Meta has said it is not planning a fresh round of performance-based layoffs, pushing back against online speculation that the company could restart workforce reductions tied to employee ratings.
A Meta spokesperson told Business Insider that recent changes were limited in scope and not part of any broader initiative. “These are individual cases not related to any company wide initiatives,” the spokesperson said, adding: “For example we are not doing any 5% low performers like we did last year.”
The clarification marks a shift from early 2025, when Business Insider reported that an internal company FAQ suggested performance-linked job cuts could become an annual practice. At the time, Meta said it “may use future performance cycles” to move out its lowest performers.
Meta cut around 5% of its workforce last year, saying it was focusing on employees ranked at the bottom of performance reviews.
The latest comments come as the company continues to reshape parts of its business.
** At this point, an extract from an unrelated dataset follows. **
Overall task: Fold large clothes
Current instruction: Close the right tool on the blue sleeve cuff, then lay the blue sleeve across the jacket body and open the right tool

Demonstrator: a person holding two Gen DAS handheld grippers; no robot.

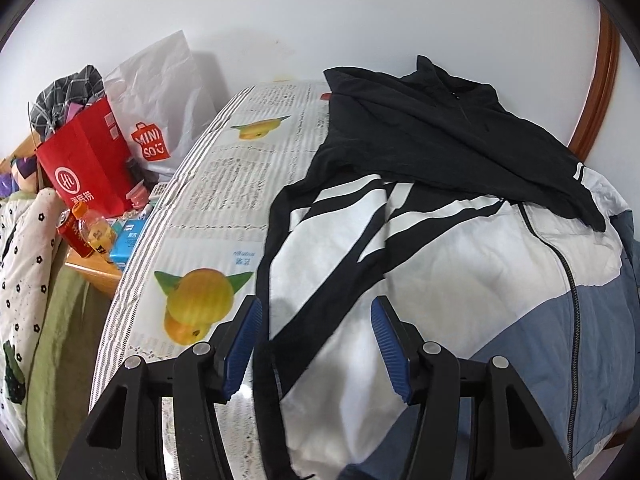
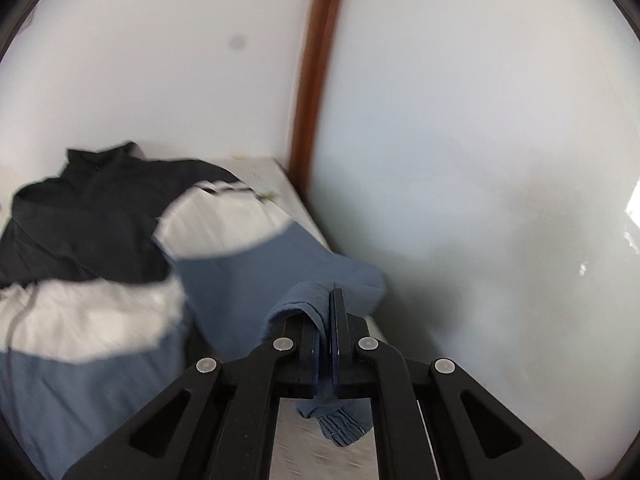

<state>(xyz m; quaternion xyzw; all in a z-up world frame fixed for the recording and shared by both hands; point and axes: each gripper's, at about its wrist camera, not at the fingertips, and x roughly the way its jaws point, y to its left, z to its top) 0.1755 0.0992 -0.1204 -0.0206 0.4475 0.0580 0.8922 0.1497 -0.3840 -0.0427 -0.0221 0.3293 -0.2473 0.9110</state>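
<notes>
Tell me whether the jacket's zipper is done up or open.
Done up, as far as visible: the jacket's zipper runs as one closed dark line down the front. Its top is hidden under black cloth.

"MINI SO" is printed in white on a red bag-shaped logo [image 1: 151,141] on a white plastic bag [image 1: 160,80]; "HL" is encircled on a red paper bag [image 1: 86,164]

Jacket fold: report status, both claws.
Right claw shut on jacket sleeve. Left claw open above jacket. Black garment lies across jacket's top.
</notes>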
Last month, Meta reduced headcount in its Reality Labs division by about 10%, affecting more than 1,000 employees, according to reports.
Reality Labs, which houses Meta’s virtual and augmented reality ambitions, has been a major investment area but has also faced mounting scrutiny as the company balances long-term bets with near-term cost discipline.
Meta’s leadership has repeatedly signalled that efficiency and tighter execution remain priorities as it navigates a volatile advertising market and intensifying competition in artificial intelligence.
For now, the company appears keen to draw a line between targeted restructuring and another companywide round of job cuts, even as employees and investors watch closely for further signs of change.